→ What needs to be done
Please quote the material exactly, every line of it.

→ Stored data
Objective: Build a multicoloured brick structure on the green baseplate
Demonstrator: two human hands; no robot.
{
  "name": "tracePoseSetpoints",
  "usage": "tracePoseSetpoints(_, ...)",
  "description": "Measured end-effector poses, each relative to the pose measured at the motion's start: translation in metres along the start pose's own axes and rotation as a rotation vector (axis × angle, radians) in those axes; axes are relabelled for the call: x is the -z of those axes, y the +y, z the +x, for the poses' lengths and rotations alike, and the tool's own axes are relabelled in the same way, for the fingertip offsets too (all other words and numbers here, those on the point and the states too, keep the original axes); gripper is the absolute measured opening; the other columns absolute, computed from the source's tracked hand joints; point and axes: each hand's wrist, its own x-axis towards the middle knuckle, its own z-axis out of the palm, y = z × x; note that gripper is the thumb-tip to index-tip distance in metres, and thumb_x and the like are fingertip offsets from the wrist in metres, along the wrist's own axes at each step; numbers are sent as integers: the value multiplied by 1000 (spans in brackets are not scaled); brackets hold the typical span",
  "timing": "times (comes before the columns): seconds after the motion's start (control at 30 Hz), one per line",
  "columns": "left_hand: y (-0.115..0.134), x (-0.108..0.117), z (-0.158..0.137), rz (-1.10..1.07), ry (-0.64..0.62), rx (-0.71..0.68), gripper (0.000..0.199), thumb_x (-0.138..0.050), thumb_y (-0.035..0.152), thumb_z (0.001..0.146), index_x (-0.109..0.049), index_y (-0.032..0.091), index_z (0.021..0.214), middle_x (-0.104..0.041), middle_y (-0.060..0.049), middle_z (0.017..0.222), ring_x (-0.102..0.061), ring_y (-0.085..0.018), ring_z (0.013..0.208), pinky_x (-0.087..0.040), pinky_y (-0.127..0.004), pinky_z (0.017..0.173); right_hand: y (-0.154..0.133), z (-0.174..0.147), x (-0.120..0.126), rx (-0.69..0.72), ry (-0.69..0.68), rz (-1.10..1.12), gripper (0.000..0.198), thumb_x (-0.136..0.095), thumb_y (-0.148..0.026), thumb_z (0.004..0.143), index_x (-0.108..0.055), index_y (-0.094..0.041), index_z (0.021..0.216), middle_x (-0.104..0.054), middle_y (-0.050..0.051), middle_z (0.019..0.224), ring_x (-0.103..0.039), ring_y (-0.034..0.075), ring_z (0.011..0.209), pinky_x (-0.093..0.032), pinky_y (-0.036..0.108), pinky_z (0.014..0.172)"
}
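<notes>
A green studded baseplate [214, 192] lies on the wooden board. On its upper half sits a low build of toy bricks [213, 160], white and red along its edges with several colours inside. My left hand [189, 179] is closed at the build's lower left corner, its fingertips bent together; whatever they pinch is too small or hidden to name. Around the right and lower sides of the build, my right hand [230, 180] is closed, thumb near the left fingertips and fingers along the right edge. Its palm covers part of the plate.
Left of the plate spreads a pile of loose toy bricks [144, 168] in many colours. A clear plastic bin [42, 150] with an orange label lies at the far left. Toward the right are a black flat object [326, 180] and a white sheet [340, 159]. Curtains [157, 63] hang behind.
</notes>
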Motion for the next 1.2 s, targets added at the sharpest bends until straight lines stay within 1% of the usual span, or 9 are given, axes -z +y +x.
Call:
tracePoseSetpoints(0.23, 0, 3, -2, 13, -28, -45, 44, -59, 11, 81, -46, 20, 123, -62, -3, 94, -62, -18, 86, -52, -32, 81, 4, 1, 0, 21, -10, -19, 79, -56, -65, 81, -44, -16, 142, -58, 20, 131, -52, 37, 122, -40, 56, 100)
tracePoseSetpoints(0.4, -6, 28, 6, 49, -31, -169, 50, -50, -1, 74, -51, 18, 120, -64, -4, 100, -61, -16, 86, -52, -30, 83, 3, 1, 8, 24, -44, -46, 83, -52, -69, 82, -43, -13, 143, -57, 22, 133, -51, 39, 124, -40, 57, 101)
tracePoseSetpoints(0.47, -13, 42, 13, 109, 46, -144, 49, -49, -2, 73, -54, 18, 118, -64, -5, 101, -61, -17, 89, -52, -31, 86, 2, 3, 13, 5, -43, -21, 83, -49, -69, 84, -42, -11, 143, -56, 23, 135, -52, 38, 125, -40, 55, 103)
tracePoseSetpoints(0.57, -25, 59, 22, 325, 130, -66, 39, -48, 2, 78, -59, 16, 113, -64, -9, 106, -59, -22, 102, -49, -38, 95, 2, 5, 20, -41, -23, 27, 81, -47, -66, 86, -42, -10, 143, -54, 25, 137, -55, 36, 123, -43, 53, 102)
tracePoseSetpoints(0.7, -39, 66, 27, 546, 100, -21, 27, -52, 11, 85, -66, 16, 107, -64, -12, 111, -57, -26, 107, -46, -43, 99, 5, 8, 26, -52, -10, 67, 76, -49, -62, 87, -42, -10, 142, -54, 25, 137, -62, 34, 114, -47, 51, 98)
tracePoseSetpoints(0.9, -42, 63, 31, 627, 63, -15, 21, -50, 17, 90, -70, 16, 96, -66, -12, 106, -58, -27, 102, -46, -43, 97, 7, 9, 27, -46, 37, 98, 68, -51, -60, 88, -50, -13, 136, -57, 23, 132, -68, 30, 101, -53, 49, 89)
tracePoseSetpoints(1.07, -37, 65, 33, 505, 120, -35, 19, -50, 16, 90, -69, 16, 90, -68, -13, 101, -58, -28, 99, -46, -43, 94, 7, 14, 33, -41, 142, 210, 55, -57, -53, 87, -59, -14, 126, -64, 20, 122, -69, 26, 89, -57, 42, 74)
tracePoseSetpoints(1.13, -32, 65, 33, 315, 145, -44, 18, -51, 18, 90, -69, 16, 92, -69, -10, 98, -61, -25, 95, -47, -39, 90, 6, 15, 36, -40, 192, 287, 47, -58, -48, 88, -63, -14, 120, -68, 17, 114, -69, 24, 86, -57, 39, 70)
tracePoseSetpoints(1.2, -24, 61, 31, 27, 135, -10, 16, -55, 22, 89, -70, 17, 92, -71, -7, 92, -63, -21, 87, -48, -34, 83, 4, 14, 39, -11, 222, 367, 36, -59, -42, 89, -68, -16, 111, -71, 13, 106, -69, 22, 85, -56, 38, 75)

→ Exercise answer
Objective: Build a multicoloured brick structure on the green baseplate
Demonstrator: two human hands; no robot.
{
  "name": "tracePoseSetpoints",
  "usage": "tracePoseSetpoints(_, ...)",
  "description": "Measured end-effector poses, each relative to the pose measured at the motion's start: translation in metres along the start pose's own axes and rotation as a rotation vector (axis × angle, radians) in those axes; axes are relabelled for the call: x is the -z of those axes, y the +y, z the +x, for the poses' lengths and rotations alike, and the tool's own axes are relabelled in the same way, for the fingertip offsets too (all other words and numbers here, those on the point and the states too, keep the original axes); gripper is the absolute measured opening; the other columns absolute, computed from the source's tracked hand joints; point and axes: each hand's wrist, its own x-axis towards the middle knuckle, its own z-axis out of the palm, y = z × x; note that gripper is the thumb-tip to index-tip distance in metres, and thumb_x and the like are fingertip offsets from the wrist in metres, along the wrist's own axes at each step; numbers are sent as integers: the value multiplied by 1000 (spans in brackets are not scaled); brackets hold the typical span",
  "timing": "times (comes before the columns): seconds after the motion's start (control at 30 Hz), one per line",
  "columns": "left_hand: y (-0.115..0.134), x (-0.108..0.117), z (-0.158..0.137), rz (-1.10..1.07), ry (-0.64..0.62), rx (-0.71..0.68), gripper (0.000..0.199), thumb_x (-0.138..0.050), thumb_y (-0.035..0.152), thumb_z (0.001..0.146), index_x (-0.109..0.049), index_y (-0.032..0.091), index_z (0.021..0.214), middle_x (-0.104..0.041), middle_y (-0.060..0.049), middle_z (0.017..0.222), ring_x (-0.102..0.061), ring_y (-0.085..0.018), ring_z (0.013..0.208), pinky_x (-0.087..0.040), pinky_y (-0.127..0.004), pinky_z (0.017..0.173); right_hand: y (-0.154..0.133), z (-0.174..0.147), x (-0.120..0.126), rx (-0.69..0.72), ry (-0.69..0.68), rz (-1.10..1.12), gripper (0.000..0.198), thumb_x (-0.136..0.095), thumb_y (-0.148..0.026), thumb_z (0.004..0.143), index_x (-0.108..0.055), index_y (-0.094..0.041), index_z (0.021..0.216), middle_x (-0.104..0.054), middle_y (-0.050..0.051), middle_z (0.019..0.224), ring_x (-0.103..0.039), ring_y (-0.034..0.075), ring_z (0.011..0.209), pinky_x (-0.093..0.032), pinky_y (-0.036..0.108), pinky_z (0.014..0.172)"
}
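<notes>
A green studded baseplate [214, 192] lies on the wooden board. On its upper half sits a low build of toy bricks [213, 160], white and red along its edges with several colours inside. My left hand [189, 179] is closed at the build's lower left corner, its fingertips bent together; whatever they pinch is too small or hidden to name. Around the right and lower sides of the build, my right hand [230, 180] is closed, thumb near the left fingertips and fingers along the right edge. Its palm covers part of the plate.
Left of the plate spreads a pile of loose toy bricks [144, 168] in many colours. A clear plastic bin [42, 150] with an orange label lies at the far left. Toward the right are a black flat object [326, 180] and a white sheet [340, 159]. Curtains [157, 63] hang behind.
</notes>
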Motion for the next 1.2 s, targets added at the sharpest bends until straight lines stay within 1% of the usual span, or 9 are given, axes -z +y +x.
Call:
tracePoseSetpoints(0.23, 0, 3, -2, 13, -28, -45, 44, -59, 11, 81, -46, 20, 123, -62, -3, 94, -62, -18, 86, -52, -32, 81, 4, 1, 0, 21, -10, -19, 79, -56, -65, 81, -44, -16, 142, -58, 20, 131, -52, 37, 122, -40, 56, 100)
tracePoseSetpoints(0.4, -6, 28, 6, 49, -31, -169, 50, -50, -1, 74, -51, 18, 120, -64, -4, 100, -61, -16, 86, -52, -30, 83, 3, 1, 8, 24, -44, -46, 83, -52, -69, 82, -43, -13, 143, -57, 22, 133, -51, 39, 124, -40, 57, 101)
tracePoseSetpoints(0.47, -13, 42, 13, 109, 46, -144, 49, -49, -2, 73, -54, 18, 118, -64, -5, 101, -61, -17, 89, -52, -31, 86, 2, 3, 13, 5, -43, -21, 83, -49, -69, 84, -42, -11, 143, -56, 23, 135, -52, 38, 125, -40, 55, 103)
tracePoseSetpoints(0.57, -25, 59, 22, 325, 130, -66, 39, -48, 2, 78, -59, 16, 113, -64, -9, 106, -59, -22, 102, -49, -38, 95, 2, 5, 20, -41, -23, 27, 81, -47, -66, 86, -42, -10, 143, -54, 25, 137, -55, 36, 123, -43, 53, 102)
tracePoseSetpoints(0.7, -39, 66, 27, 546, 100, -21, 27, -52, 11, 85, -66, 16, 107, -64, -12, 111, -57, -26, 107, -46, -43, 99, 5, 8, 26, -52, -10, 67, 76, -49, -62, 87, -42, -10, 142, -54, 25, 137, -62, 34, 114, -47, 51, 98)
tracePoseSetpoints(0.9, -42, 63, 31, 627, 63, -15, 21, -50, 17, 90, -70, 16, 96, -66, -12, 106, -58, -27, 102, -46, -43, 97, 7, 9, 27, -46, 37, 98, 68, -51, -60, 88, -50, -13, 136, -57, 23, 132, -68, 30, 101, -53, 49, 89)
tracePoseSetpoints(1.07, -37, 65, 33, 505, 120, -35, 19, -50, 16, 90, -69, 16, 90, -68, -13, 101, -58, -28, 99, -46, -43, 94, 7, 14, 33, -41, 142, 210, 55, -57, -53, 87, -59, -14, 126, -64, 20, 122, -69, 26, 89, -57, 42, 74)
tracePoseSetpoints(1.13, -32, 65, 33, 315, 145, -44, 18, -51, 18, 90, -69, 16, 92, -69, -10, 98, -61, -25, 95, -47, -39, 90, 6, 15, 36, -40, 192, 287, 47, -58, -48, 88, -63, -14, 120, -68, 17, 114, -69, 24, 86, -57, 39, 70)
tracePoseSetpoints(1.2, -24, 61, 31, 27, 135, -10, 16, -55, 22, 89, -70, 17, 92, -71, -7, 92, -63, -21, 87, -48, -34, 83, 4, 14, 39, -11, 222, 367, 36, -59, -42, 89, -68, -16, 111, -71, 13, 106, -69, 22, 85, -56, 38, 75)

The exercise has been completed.